Emilia Pérez est parlé majoritairement en espagnol, anglais et un peu en français. Les chansons sont en espagnol, langue que Camille et Clément Ducol trouvent naturelle, musicale, avec son spectre harmonique de voyelles. Pour le casting, le réalisateur s’est tourné compte tenu de la langue (qu’il ne parle pas !) vers des acteurs la pratiquant : l’espagnole transsexuelle Karla Sofia Gascon (Juan « manitas » del Monte/Emilia Pérez ; elle a insistée pour jouer les deux rôles) laquelle affirme avoir interprété « La Belle et la Bête dans un même corps » ; Zoe Saldana (Rita Mora Castro) une actrice américano-dominicaine ; Selena Gomez (Jessi del Monte) une actrice/chanteuse latino-américaine.

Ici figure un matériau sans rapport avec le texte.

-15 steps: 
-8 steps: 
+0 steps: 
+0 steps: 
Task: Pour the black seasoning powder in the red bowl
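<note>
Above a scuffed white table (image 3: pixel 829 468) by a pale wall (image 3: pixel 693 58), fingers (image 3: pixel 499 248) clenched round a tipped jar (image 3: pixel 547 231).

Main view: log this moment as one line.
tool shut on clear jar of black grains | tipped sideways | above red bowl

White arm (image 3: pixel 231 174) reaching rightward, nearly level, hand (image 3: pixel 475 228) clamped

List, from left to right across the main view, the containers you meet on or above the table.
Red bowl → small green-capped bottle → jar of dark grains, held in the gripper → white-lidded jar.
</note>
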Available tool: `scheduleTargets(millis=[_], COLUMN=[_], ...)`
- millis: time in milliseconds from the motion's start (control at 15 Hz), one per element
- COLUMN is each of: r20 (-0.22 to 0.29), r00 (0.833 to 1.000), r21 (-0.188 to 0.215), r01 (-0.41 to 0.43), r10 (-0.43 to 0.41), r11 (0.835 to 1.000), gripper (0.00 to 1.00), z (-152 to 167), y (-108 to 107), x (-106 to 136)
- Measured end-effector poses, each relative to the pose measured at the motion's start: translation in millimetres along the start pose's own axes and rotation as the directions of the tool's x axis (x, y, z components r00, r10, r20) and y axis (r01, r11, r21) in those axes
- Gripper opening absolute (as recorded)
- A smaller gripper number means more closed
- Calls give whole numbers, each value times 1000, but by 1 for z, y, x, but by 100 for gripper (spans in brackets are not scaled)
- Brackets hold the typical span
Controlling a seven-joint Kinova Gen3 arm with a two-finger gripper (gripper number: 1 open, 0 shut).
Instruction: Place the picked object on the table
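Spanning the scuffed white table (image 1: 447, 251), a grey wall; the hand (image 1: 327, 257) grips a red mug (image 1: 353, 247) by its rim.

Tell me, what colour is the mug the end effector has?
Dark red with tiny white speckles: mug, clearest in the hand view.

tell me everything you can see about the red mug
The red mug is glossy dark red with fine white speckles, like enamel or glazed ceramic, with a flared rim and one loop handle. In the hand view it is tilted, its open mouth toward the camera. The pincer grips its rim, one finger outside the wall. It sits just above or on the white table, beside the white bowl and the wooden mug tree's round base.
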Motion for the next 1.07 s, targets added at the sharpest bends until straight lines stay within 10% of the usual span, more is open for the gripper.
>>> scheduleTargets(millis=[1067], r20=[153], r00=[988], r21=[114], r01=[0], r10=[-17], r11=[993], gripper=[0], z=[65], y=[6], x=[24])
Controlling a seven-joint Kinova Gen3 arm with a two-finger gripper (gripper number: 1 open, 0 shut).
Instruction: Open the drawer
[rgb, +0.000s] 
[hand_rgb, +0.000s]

Emilia Perez a été projeté lors du dernier Festival de Cannes 2024 ou d’aucuns lui promettaient la récompense suprême : La Palme d’Or. Un autre film (Anora de l’américain Sean Baker) a eu la faveur du jury cannois présidé par l’américaine Greta Gerwing. Emilia Pérez a tout de même obtenu le Prix d’interprétation pour l’ensemble des actrices : Karla Sofia Gascon, Zoe Saldana, Selena Gomez et Adriana Paz. Il a également été récompensé, c’est le moins, par le Prix du jury.